This document is to specify the tests currently missing within dmsg
(and that should be tested).
The individual entities of dmsg
(dmsg.Client
and dmsg.Server
), should be capable of dealing with erroneous (and in the future, malicious) behaviour of remote entities.
Note that even though dmsg-discovery
is also considered to be an entity of dmsg
, however it's mechanics are simple and will not be tested here.
failed_accepts_should_not_result_in_hang
- Given:
- clientA is connected to clientB via a server.
- There is already a single stream established between clientA and clientB.
- The single stream is being written/read to/from in a continuous loop.
- When:
- clientA dials streams to clientB until failure (in which clientB does not call
.Accept()
).
- clientA dials streams to clientB until failure (in which clientB does not call
- Then:
- Read/writes to/from the existing stream should still work.
capped_stream_buffer_should_not_result_in_hang
- Given:
- A stream is established between clientA and clientB.
- clientA writes to clientB until clientB's buffer is capped (or in other words, clientA's write blocks).
- When:
- clientB dials to clientA and begins reading/writing to/from the newly established stream.
- Then:
- It should work as expected still.
reconnect_to_server_should_succeed
- Given:
- clientA and clientB are connected to a server.
- When:
- The server restarts.
- Then:
- Both clients will automatically reconnect to the server.
- Streams can be established between clientA and clientB.
server_disconnect_should_close_streams
- Given:
- clientA and clientB are connected to a server
- clientB dials clientA
- clientA accepts connection
- Streams are being created
- Some read/write operations are performed on streams
- Server disconnects
- Then:
- Streams should be closed
server_disconnect_should_close_streams_while_communication_is_going_on
- Given:
- clientA and clientB are connected to a server
- clientB dials clientA
- clientA accepts connection
- Streams are being created
- Read/write operations are being performed
- Server disconnects
- Then:
- Streams should be closed
self_dial_should_work
- Given:
- clientA is connected to a server
- clientA dials himself
- Then:
- clientA accept connections, streams are being created successfully
- clientA is able to write/read to/from streams without errors
We should test the robustness of the system under different conditions and random order of events.
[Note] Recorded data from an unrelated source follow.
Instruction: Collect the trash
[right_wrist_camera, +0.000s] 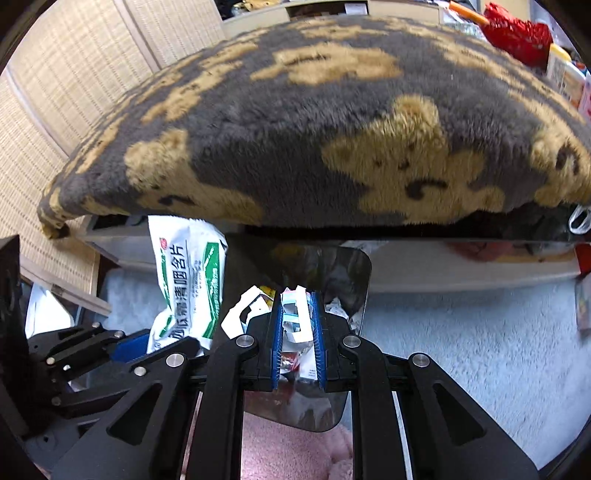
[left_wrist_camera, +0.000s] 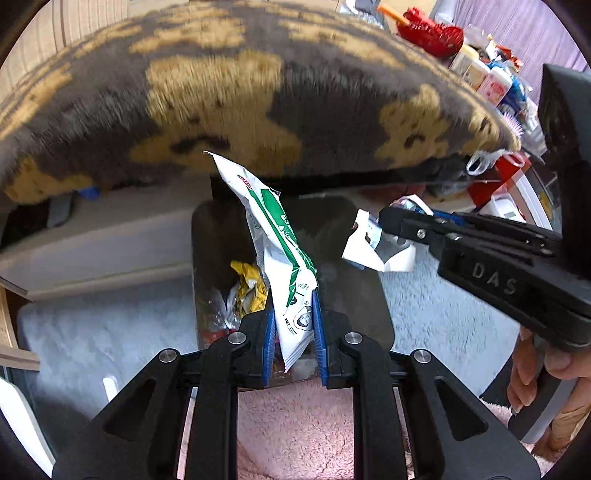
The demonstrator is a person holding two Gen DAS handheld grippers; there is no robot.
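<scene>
My left gripper (left_wrist_camera: 294, 317) is shut on a white and green packet (left_wrist_camera: 275, 236) that stands upright above a dark translucent trash bin (left_wrist_camera: 373, 314). Crumpled yellow wrappers (left_wrist_camera: 249, 284) lie inside the bin. My right gripper (right_wrist_camera: 298, 325) is shut on a crumpled white paper wrapper (right_wrist_camera: 295, 321), held over the same bin (right_wrist_camera: 351, 280). In the left wrist view the right gripper (left_wrist_camera: 384, 225) comes in from the right with the white paper (left_wrist_camera: 365, 247) at its tip. The packet (right_wrist_camera: 188, 284) and the left gripper (right_wrist_camera: 140, 345) show at the left of the right wrist view.
A big grey and tan plush cushion (left_wrist_camera: 240, 99) hangs over the far side of the bin. A pale blue rug (right_wrist_camera: 461, 343) covers the floor, and pink fleece (left_wrist_camera: 295, 424) lies close below. Cluttered boxes and a red item (left_wrist_camera: 432, 33) sit at the upper right. A hand (left_wrist_camera: 535, 373) holds the right gripper.
</scene>
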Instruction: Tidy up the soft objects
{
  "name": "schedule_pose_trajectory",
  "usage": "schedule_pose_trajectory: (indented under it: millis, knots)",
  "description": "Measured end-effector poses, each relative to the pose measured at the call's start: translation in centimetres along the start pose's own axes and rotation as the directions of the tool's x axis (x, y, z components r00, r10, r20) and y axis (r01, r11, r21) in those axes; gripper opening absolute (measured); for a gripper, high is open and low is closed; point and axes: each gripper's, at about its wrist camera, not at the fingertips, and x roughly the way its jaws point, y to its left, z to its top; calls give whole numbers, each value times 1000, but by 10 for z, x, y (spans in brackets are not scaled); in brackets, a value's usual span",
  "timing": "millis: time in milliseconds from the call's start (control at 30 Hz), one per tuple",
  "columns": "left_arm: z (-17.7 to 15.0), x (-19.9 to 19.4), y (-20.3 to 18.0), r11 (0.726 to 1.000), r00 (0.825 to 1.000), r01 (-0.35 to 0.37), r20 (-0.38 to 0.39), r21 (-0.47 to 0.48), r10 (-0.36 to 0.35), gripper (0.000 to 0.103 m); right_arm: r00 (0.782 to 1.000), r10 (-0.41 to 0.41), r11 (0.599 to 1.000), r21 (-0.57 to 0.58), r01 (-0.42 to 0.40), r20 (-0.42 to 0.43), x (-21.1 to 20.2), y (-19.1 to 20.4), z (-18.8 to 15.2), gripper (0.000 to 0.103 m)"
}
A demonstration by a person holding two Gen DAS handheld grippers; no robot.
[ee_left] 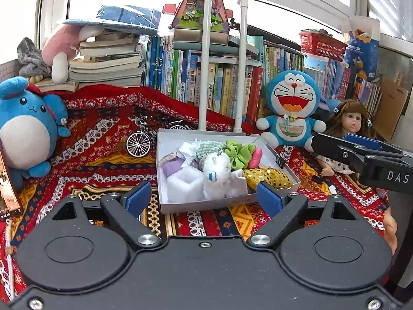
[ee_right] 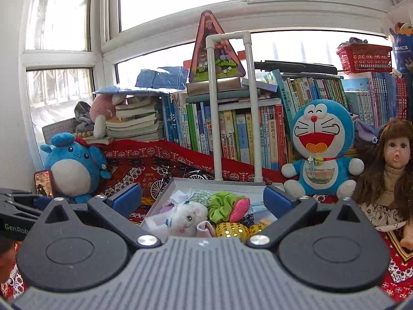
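Note:
A shallow grey box [ee_left: 159, 170] sits on the red patterned cloth [ee_left: 98, 160], filled with soft things: a white plush [ee_left: 216, 168], a green scrunchie [ee_left: 237, 155], a pink piece [ee_left: 255, 157], a gold sequin piece [ee_left: 268, 177] and a purple cloth [ee_left: 171, 168]. My left gripper [ee_left: 204, 196] is open just in front of the box, its pads empty. My right gripper [ee_right: 202, 199] is also open and empty, hovering over the near side of the same box [ee_right: 219, 182], above the white plush [ee_right: 185, 217] and green scrunchie [ee_right: 224, 204].
A blue round plush [ee_left: 25, 129] stands left, a Doraemon plush [ee_left: 291, 108] and a doll [ee_left: 348, 121] right. A small model bicycle [ee_left: 139, 142] is beside the box. White pipe frame [ee_left: 206, 64], rows of books [ee_left: 227, 90] and a red basket [ee_left: 322, 44] stand behind.

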Motion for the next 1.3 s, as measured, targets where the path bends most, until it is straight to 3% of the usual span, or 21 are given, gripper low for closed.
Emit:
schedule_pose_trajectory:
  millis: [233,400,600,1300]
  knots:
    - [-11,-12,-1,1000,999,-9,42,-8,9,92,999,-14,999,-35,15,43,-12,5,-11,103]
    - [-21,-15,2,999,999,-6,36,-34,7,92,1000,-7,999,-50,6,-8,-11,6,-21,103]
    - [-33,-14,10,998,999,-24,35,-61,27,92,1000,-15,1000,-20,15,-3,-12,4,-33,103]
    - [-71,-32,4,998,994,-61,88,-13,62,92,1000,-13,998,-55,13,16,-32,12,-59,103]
These tests should be written consisting of x-number of servers, clients and a single discovery.
The tests can be event based, with a probability value for each event.
Possible events:
- Start random server.
- Stop random server.
- Start random client.
- With or without
Accept()
handling. - With or without
stream.Read()
handling.
- With or without
- Stop random client.
- Random client dials to another random client.
- Random write (in len/count) from random established stream.
Notes:
- We have a set number of possible servers and we are to start all these servers prior to running the test. This way the discovery has entries of the servers which the clients can access when starting.
- We may need to log the "events" that happen to calculate the expected state of the system and run the check every x "events".
For this test we must have a set up system consisting of X number of servers, Y number of clients, Z number of streams and a single discovery. Also we need some kind of control panel from which we will run events. Events maybe picked as following:
- each event has it's own probability
- first, we pick a random number of events to be executed
- second, we pick a corresponding number of events, each of them picked randomly
- third, based on the probability of each event we calculate whether it will be executed or not
- finally, we execute all the winner-events in goroutines
Before running each of the picked events we may need to take a snapshot of the whole system to check consistency
Event type may be an struct containing function with some signature. Also this struct should have probability of the event, maybe the type of the event.
Running event should result in a snapshot of system's previous state. Snapshot should allow to simulate the event and return a new state. So this way we:
- run a series of N events, get a series of N snapshots
- for snapshots 0...N we pick (I)th snapshot and simulate an event on it which results in a new state. This new state may then be compared to the (I+1)th snapshot for consistency.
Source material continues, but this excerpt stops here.